12.25—the scout bent his eyes on the ground. A couple of minutes later a handful of white cottages flitted past as he looked down between his feet. His enemy could not be seen. The body of the monoplane hid him as he flew below and slightly in rear, but the roar of his engine, louder than the scout's own, could just be heard.
Now was the time—the scout turned off abruptly at a tangent along the line he had marked out for himself and drove his engine at its fastest. The speedometer needle oscillated over 101 miles an hour. He calculated that he had approximately twenty miles to go ere he reached the patch of country he wished to explore. He should reach the commencement of the enemy's left flank at 12.39, and be able to spend six minutes in flying over five miles of ground and then have a couple of minutes in hand. To the trained intellect behind his keen eyes six minutes were amply sufficient. Having run along the left flank it was simplicity itself to turn to the right and glide down into his own lines. There seemed nothing to stop him. The pursuing machine was being quickly left behind. The slow biplane now far off to his right could not possibly arrive in time. The sky in front was clear of any menace.
Again he began to draw close to the great belt of dust-cloud which stretched out to his right and again the din of battle began to overpower the roar of his engine. Directly ahead was a dark mass of woodland. It was from thence that the enemy's screen around the right flank of the scout's army commenced. He swerved slightly to the left, behind it. The hour was a second or two over 12.38.
Below him was a network of country roads, and from four strands of that network which ran in an approximately parallel direction, coincident with his own course, arose long dense clouds of dust. It was the dust of marching columns. The scout shot a glance back at his pursuer, assured himself that it was five or six miles in rear, and slowed down his engine as he entered upon a long, gradual descent over the route of those marching columns.

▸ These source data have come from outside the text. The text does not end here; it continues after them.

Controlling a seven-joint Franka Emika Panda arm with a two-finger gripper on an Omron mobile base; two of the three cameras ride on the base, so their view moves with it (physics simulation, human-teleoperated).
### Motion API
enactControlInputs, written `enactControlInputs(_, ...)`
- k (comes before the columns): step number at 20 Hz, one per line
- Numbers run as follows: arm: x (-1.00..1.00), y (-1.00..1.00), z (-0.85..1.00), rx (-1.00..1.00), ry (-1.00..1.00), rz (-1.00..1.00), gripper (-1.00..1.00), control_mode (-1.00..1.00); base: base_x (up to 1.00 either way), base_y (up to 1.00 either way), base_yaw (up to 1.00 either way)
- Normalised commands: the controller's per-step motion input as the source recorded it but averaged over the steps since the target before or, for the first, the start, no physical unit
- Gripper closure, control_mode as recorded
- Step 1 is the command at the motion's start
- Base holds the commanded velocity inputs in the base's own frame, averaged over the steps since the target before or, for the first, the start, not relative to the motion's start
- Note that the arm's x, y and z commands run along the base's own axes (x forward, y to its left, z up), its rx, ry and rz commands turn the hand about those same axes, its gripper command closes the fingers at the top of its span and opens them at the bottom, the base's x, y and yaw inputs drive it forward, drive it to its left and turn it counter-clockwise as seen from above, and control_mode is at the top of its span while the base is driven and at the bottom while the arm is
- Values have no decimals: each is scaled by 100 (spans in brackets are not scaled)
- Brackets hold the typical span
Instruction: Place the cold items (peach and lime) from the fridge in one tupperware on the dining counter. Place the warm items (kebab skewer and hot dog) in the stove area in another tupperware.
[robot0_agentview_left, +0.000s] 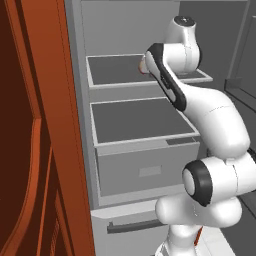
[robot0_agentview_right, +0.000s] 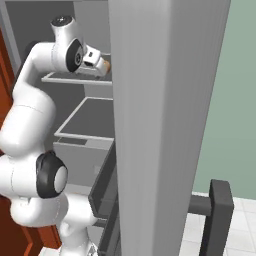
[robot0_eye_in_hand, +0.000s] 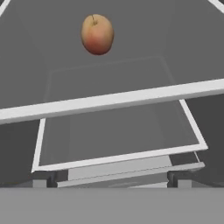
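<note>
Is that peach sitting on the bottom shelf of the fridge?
No, the peach lies on the upper shelf of the fridge, with another bare shelf below it in the hand view.

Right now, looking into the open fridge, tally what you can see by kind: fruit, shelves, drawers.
Fruit: 1, the peach on the upper shelf
Shelves: 2, the upper shelf and the lower shelf
Drawers: 1, the drawer
Total: 4

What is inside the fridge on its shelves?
In the fridge, the peach lies on the upper shelf. The shelf below looks bare. The arm covers part of both shelves.
</note>
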Motion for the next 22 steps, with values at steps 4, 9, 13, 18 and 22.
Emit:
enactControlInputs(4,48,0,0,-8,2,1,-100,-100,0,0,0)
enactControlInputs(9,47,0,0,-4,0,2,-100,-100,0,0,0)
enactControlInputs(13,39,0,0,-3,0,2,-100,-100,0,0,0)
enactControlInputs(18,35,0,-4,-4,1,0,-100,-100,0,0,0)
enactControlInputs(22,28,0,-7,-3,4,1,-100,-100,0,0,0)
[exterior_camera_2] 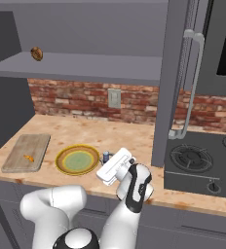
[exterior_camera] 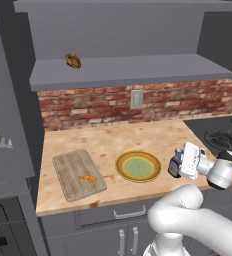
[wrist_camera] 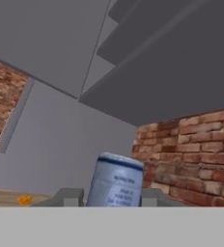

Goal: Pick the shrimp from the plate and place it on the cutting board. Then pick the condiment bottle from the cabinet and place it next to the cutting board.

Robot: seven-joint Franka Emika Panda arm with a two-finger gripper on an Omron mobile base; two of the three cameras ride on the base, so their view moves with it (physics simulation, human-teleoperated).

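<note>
The white arm reaches low at the plate's three o'clock; its gripper (wrist_camera: 109, 198) pinches a grey-capped bottle (wrist_camera: 115, 181), label unreadable.

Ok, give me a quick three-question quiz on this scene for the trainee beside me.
1. True or false: the shrimp lies on the plate.
2. What sits between the fingertips of the gripper? A) the condiment bottle B) a spoon C) nothing
3. Fill in: the round brown lump sits in the ____.

Key: 1 false, it lies on the cutting board. 2 A. 3 cabinet.
</note>
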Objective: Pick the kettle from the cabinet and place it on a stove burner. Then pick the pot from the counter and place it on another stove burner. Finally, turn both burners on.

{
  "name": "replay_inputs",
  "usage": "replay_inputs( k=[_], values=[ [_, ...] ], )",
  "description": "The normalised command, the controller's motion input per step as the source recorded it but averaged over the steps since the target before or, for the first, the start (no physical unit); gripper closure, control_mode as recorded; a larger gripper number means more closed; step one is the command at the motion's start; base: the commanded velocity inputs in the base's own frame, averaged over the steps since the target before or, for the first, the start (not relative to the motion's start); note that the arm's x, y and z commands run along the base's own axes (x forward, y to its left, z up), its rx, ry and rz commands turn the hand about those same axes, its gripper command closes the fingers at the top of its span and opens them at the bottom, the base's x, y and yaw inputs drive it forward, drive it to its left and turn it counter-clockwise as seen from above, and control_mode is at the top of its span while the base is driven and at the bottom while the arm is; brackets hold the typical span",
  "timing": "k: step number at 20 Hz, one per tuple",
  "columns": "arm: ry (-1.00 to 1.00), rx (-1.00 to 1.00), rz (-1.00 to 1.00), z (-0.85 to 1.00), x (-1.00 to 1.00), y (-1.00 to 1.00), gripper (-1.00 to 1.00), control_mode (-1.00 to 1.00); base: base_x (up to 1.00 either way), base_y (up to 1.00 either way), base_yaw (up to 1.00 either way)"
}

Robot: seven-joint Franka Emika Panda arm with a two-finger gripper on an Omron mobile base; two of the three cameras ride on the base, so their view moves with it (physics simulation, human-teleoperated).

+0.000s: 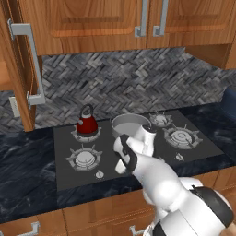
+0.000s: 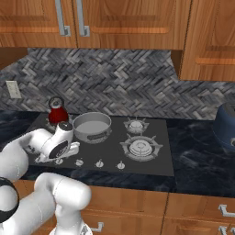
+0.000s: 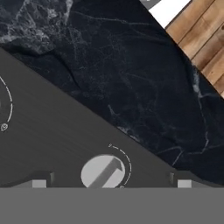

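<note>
The kettle (image 1: pixel 87 122) and the pot (image 1: pixel 130 125) sit on two back burners, the pot at three o'clock of the kettle, so the jaws, spread wide and empty, hang over a front knob (image 3: pixel 104 171), probably to turn it.

The kettle (image 1: pixel 86 121) stands on the rear left burner (image 1: pixel 86 132), and the pot (image 1: pixel 129 125) sits just beside it at the middle of the cooktop (image 1: pixel 69 177), so the passage between them is narrow. The front left burner (image 1: pixel 84 158) and the two right burners (image 1: pixel 182 136) are bare. The open cabinet door (image 1: pixel 20 69) juts out over the tabletop (image 1: pixel 23 179) at the left. In the hand view, the wide-spread fingers (image 3: pixel 37 182) flank a knob (image 3: pixel 103 171), with bare cooktop around it.
</note>
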Motion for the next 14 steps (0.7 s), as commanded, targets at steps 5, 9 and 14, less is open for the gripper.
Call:
replay_inputs(
  k=[5,9,14],
  values=[
    [0.00,-0.06,-0.29,0.00,0.05,0.51,-1.00,-1.00,0.00,0.00,0.00],
    [0.00,-0.08,-0.13,0.00,0.04,0.44,-1.00,-1.00,0.00,0.00,0.00],
    [0.00,-0.06,-0.09,0.00,0.03,0.56,-1.00,-1.00,0.00,0.00,0.00]
  ],
)
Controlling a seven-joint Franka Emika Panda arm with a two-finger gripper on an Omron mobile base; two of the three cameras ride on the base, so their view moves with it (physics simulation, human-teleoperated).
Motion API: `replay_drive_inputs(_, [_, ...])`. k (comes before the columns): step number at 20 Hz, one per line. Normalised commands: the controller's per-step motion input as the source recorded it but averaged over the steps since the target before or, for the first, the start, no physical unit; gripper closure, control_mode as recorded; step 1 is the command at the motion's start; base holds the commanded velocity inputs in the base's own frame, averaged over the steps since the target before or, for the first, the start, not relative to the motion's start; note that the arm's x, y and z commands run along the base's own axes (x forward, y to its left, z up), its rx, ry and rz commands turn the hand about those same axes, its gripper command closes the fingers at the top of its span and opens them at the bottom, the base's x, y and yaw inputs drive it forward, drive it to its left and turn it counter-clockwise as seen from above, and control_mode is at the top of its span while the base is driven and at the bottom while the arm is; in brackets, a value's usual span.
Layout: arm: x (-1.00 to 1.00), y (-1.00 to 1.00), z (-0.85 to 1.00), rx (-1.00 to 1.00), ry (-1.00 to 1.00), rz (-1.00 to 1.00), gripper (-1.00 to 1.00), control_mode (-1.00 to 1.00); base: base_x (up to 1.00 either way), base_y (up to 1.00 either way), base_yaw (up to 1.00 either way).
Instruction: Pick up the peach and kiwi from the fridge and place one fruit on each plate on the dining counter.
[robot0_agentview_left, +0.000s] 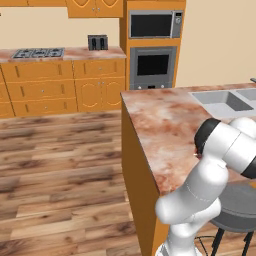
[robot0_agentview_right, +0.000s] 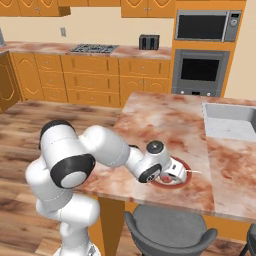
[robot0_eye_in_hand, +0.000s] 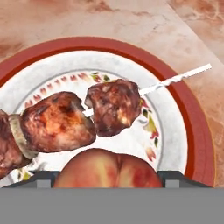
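Note:
My gripper (robot0_eye_in_hand: 112, 177) hangs just over the red-rimmed plate (robot0_eye_in_hand: 192, 131) on the dining counter (robot0_agentview_right: 150, 117), near its front edge. Its two dark fingertips (robot0_eye_in_hand: 46, 177) sit against either side of the peach (robot0_eye_in_hand: 109, 168), a reddish-orange round fruit low over the plate's near part. A meat skewer (robot0_eye_in_hand: 111, 107) with brown chunks lies across the plate's pale centre. From the right base view the hand (robot0_agentview_right: 169, 176) covers most of that plate (robot0_agentview_right: 188, 176). The kiwi, the fridge and the yellowish plate are out of view.
An inset grey sink (robot0_agentview_right: 230, 122) lies to the right of the plate. A dark grey stool (robot0_agentview_right: 170, 227) stands under the counter's front edge. A wall counter with a stove (robot0_agentview_right: 92, 48), a toaster (robot0_agentview_right: 148, 42) and a built-in oven (robot0_agentview_right: 199, 70) are far behind.

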Motion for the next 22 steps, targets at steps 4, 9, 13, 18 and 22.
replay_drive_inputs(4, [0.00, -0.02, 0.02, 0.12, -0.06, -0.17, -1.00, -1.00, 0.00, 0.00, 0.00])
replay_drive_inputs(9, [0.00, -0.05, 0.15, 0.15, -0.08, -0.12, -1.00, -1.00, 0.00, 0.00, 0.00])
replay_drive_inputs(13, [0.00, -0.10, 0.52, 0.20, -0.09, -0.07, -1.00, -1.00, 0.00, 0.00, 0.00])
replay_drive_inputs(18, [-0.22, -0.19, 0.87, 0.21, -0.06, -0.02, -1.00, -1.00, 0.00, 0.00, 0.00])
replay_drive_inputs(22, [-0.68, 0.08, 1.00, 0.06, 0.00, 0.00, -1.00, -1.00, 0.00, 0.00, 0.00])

For mile after mile on those four roads the dust cloud continued. The scout checked off the distances by villages on his map. Adding the length of the four roads together he estimated that about twenty miles of road was occupied by the marching force. It was a whole army corps, then, that was endeavouring to turn their flank. In the open fields between the roads he could distinguish small bodies of cavalry advancing in the same direction. The mass on the roads was certainly infantry, broken here and there by long columns of artillery. The low dense clouds of dust kicked up by the tramp of thousands of feet were cut into short sections where the guns and wagons of the batteries rolled onward. From a rough calculation of those intersected clouds he decided that four brigades of artillery were on the march. He had descended now to 2000 feet, and he kept at that height as he roared over the plodding columns. Behind him his pursuer had lessened the distance between them, was getting dangerously close. The biplane on his right was also approaching. Nevertheless, the scout held on his way comfortably. There was nothing to prevent him carrying out his plan.